Nevertheless, we can only go upon the facts before us; and if we compare
our existing fauna with the fauna of Jurassic and Pliocene times, we
shall at any rate be putting it to the test of the severest competition
that lies within our power under the actual circumstances.
In the Jurassic age there were undoubtedly a great many very big
reptiles. 'A monstrous eft was of old the lord and master of earth: For
him did his high sun flame and his river billowing ran: And he felt
himself in his pride to be nature's crowning race.' There was the
ichthyosaurus, a fish-like marine lizard, familiar to us all from a
thousand reconstructions, with his long thin body, his strong flippers,
his stumpy neck, and his huge pair of staring goggle eyes. The
ichthyosaurus was certainly a most unpleasant creature to meet alone in
a narrow strait on a dark night; but if it comes to actual measurement,
the very biggest ichthyosaurian skeleton ever unearthed does not exceed
twenty-five feet from snout to tail.
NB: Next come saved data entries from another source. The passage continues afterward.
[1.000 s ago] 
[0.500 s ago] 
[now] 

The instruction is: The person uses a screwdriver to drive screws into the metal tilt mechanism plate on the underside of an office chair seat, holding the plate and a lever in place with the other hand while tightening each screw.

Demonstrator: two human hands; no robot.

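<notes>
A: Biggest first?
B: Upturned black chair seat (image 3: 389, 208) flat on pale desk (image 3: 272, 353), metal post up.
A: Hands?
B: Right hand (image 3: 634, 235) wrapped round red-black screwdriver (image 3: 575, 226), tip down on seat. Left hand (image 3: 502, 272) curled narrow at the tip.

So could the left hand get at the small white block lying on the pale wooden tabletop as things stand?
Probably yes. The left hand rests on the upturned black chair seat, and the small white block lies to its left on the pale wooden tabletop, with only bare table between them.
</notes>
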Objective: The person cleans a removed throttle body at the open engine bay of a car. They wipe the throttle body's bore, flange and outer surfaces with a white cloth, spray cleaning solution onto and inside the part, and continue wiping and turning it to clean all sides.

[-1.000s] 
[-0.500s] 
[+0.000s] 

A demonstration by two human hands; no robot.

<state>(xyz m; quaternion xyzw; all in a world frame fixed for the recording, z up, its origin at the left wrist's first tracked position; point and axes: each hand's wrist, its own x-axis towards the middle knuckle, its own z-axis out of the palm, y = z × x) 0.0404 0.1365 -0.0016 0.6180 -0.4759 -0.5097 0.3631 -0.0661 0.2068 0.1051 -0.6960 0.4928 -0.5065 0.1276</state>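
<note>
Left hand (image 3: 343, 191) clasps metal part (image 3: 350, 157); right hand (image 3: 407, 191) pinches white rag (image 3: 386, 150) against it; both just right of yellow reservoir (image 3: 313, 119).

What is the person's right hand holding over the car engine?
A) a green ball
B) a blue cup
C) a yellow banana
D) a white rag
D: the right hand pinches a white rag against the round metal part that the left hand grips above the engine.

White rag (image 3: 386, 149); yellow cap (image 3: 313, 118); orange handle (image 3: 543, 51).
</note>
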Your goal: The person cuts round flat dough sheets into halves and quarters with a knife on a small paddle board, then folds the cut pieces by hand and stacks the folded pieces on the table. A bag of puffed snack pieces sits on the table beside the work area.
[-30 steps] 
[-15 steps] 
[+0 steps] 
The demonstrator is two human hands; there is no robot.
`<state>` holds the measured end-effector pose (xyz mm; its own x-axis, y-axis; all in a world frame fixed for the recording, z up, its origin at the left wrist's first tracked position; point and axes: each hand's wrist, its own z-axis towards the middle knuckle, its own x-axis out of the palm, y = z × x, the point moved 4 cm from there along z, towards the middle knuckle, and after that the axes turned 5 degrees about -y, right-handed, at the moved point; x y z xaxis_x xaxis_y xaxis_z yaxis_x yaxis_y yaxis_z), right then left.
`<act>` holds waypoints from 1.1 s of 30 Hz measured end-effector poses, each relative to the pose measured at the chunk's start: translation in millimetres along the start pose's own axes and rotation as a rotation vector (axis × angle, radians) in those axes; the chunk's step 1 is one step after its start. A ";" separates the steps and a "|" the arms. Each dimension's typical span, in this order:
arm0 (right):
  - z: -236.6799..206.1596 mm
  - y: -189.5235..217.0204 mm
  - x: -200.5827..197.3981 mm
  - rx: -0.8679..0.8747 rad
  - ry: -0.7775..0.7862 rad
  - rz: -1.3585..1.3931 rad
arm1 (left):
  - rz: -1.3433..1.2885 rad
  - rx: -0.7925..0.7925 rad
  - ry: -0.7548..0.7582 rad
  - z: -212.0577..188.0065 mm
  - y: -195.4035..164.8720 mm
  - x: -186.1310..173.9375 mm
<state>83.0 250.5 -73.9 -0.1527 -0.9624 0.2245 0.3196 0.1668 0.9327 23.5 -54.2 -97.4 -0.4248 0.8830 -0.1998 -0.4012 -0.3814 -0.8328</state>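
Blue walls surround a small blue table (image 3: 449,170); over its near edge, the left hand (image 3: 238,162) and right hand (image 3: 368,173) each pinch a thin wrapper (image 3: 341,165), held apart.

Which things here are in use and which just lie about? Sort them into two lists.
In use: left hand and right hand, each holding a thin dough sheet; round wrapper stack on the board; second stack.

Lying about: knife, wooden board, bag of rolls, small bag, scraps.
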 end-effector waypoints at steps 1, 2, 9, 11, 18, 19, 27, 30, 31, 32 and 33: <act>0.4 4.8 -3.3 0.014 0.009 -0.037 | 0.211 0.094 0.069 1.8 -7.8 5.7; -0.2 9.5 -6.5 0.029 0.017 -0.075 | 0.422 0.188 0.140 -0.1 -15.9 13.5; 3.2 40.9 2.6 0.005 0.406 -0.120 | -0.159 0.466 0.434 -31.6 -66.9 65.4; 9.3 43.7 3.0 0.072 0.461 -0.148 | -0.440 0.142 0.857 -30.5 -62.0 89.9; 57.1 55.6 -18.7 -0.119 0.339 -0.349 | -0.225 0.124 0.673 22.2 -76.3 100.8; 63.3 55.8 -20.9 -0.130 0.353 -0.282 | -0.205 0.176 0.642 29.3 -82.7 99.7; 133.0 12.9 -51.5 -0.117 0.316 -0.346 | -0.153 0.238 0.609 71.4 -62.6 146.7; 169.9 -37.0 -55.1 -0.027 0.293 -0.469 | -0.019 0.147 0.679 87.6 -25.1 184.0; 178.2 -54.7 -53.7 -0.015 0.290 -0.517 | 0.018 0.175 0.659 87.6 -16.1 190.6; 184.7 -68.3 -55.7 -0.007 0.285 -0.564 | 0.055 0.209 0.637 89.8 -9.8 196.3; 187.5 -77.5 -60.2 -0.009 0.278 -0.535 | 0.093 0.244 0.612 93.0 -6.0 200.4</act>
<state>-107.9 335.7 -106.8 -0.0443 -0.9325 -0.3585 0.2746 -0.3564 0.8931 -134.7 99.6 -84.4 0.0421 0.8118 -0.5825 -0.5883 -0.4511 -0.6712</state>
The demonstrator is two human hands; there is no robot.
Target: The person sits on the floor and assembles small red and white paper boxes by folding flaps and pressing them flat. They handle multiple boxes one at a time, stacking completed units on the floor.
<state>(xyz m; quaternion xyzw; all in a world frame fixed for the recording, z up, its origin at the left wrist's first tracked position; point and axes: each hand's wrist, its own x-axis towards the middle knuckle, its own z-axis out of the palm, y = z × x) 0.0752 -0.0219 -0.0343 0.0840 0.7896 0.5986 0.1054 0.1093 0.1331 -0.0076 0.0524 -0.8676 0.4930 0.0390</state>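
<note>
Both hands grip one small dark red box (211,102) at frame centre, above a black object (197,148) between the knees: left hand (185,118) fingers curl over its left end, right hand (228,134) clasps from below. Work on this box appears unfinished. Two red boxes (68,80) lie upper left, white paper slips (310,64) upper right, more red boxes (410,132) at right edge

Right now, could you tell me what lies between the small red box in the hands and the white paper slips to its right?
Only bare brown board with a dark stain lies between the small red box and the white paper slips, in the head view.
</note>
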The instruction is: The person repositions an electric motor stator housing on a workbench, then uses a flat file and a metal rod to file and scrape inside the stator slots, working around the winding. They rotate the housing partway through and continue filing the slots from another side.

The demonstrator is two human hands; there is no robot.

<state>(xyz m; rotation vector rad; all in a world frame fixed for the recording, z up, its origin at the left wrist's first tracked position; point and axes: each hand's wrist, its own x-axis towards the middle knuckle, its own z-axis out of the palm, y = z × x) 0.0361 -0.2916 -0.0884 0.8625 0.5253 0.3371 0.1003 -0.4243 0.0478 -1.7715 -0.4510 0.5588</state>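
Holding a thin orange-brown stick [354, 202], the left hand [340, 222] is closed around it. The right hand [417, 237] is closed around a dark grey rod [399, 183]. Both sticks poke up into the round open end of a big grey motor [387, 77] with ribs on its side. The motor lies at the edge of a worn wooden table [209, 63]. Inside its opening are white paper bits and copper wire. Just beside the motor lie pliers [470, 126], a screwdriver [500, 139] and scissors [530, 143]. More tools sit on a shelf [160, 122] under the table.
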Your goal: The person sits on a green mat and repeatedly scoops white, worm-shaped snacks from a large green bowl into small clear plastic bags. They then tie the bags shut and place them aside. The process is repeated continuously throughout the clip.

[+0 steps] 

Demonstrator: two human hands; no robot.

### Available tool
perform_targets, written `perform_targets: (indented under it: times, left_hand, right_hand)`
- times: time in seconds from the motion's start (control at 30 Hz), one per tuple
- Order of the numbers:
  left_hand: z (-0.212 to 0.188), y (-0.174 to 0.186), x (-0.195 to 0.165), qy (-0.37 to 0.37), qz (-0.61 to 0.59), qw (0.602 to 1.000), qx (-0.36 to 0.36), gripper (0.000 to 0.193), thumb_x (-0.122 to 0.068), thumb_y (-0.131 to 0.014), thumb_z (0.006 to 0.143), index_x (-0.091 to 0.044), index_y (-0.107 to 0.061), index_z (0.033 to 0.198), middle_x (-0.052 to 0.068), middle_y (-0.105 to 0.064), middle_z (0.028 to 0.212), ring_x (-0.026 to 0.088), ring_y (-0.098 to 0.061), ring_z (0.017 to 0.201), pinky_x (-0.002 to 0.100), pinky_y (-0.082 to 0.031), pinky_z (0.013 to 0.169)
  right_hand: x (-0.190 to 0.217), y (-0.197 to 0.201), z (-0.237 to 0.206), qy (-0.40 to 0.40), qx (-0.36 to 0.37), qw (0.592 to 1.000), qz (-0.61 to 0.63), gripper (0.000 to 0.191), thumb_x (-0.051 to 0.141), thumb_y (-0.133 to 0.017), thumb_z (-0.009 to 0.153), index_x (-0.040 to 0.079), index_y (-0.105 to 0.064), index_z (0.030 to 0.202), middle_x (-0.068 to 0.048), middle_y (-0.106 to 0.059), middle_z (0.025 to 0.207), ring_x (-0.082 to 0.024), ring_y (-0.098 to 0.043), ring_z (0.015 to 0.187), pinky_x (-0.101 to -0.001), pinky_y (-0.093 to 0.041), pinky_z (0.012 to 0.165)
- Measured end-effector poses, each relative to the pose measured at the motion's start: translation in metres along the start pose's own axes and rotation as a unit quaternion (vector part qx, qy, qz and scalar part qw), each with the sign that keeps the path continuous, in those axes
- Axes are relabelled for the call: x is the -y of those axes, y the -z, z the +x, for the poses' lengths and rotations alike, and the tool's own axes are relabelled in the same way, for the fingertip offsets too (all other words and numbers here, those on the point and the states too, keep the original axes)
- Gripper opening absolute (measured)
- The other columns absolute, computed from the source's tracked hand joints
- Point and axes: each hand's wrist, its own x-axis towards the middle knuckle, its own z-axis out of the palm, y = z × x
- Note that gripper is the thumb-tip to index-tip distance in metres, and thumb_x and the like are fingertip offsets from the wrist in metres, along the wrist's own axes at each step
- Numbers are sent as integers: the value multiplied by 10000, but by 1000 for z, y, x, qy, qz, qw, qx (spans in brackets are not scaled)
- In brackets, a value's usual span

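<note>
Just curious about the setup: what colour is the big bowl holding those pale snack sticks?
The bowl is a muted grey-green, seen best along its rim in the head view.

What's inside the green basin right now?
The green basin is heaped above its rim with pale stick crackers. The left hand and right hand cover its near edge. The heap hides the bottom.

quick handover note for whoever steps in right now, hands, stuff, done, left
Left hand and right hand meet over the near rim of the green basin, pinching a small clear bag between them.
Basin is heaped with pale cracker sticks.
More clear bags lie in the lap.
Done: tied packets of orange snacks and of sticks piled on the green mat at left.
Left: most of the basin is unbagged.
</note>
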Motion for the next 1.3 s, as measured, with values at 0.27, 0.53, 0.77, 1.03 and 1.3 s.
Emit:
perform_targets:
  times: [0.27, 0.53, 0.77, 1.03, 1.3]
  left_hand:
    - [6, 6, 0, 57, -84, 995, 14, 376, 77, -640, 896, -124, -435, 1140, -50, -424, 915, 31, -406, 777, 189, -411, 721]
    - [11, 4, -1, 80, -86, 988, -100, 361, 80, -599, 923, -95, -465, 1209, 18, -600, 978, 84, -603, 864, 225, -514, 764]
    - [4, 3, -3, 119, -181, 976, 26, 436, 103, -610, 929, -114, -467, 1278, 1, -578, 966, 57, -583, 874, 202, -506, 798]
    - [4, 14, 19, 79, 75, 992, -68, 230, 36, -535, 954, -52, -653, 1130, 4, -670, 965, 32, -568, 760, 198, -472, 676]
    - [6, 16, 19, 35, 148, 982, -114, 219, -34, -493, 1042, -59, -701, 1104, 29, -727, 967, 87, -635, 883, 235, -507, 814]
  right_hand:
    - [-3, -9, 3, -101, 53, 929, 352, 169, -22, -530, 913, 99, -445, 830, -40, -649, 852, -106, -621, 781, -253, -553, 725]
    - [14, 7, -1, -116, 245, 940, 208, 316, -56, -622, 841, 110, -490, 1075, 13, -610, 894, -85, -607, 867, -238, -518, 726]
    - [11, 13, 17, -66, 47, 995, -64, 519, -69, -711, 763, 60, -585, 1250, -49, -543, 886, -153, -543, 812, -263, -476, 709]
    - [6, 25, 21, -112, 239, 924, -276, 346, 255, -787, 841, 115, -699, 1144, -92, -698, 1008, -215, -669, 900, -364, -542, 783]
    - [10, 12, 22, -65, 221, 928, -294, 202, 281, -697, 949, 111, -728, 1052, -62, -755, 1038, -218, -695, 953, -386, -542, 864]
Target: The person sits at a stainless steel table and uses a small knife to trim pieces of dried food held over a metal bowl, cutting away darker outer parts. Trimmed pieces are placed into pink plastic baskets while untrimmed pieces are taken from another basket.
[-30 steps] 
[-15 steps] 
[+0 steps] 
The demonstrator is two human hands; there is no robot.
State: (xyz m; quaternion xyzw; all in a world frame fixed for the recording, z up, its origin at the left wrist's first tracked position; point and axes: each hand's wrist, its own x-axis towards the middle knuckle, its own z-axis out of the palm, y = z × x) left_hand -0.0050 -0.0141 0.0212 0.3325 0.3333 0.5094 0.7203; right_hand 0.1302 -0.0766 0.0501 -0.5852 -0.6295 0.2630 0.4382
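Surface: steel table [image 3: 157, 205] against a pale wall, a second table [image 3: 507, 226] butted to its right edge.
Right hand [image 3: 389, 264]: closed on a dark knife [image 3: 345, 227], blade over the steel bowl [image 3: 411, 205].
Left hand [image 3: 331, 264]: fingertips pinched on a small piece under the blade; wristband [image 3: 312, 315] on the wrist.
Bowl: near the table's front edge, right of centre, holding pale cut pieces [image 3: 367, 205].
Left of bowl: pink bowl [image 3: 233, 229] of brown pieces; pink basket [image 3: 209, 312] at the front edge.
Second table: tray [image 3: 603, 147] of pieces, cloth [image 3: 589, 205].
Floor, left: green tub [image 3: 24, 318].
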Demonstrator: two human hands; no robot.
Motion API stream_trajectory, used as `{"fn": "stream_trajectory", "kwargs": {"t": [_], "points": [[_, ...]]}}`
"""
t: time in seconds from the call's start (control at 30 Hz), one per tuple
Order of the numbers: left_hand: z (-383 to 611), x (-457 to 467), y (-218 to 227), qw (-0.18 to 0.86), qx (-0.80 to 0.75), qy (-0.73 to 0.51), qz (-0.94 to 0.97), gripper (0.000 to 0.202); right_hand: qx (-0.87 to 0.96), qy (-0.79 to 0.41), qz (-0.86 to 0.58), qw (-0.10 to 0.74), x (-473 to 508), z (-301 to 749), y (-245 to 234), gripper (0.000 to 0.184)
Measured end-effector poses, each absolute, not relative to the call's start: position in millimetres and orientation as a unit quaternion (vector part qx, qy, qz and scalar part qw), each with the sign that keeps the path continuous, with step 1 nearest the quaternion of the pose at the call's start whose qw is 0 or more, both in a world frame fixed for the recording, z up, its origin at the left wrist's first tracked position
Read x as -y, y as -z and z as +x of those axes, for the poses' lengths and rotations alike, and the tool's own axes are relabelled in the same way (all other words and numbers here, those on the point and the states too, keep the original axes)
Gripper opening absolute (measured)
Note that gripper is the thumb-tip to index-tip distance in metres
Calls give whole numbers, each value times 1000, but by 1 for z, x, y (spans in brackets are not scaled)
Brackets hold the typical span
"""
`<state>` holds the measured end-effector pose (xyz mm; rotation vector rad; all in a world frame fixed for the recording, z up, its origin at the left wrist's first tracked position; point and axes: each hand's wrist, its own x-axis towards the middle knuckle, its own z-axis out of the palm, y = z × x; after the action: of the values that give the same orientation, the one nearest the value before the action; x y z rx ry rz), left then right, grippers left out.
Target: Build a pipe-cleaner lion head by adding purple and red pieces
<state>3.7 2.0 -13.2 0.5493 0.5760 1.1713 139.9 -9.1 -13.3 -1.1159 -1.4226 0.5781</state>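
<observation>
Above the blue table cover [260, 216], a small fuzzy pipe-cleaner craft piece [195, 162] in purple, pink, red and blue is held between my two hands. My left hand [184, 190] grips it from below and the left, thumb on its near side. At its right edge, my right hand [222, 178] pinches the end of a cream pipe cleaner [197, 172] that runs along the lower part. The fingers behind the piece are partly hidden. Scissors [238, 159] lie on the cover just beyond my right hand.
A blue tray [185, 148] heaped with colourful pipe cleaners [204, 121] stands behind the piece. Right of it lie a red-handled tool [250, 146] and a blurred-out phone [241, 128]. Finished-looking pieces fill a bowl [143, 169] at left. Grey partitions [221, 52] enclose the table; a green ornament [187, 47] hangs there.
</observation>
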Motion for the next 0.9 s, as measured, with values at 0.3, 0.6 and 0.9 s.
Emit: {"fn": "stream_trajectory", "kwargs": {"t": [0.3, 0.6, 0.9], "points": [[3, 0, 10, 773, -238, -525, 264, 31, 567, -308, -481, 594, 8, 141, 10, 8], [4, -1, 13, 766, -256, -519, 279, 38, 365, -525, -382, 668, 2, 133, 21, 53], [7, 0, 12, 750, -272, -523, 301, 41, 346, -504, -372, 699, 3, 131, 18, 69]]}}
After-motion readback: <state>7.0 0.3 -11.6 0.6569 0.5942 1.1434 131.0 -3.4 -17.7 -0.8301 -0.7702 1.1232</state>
Now, this is an extremely decent
size for a reptile, as reptiles go; for the crocodile and alligator, the
two biggest existing lizards, seldom attain an extreme length of sixteen
feet. But there are other reptiles now living that easily beat the
ichthyosaurus, such, for example, as the larger pythons or rock-snakes,
which not infrequently reach to thirty feet, and measure round the
waist as much as a London alderman of the noblest proportions.